Your instructions:
For the listing below, report all lines that hold the word "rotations".
# # # # # # #
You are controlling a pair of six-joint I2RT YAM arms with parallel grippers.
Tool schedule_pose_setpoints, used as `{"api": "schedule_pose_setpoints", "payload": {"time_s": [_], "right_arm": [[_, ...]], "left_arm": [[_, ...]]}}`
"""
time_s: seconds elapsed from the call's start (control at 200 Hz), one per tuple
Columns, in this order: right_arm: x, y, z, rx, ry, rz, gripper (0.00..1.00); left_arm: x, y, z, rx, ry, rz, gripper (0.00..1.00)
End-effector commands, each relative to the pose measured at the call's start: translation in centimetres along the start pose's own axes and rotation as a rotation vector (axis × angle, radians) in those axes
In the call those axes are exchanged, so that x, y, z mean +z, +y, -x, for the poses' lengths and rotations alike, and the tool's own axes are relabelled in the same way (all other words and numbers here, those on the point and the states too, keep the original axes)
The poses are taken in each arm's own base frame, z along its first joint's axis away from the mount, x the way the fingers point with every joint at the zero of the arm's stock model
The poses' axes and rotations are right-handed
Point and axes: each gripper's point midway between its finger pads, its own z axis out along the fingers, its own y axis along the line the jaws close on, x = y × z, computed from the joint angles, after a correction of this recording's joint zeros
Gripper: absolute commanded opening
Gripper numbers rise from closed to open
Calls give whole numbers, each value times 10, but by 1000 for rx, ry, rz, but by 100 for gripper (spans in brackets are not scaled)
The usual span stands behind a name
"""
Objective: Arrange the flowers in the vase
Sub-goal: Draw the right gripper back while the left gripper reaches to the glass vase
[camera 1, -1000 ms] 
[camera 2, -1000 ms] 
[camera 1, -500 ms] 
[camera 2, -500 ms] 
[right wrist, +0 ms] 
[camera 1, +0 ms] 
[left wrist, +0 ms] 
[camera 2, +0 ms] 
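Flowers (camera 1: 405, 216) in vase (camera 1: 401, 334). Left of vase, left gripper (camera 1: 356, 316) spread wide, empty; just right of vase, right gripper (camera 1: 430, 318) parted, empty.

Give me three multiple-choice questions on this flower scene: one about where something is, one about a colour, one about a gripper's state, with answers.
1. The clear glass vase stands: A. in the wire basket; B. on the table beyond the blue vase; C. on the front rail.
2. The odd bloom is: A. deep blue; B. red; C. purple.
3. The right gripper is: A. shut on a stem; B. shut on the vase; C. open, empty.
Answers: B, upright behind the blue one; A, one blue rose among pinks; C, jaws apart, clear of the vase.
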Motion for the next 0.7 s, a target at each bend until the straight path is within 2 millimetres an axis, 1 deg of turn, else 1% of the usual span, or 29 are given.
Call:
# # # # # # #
Written reply:
In the call those axes are exchanged, so that x, y, z mean +z, +y, -x, for the poses' lengths and rotations alike, and the tool's own axes are relabelled in the same way (all other words and numbers here, those on the point and the states too, keep the original axes)
The poses' axes and rotations are right-handed

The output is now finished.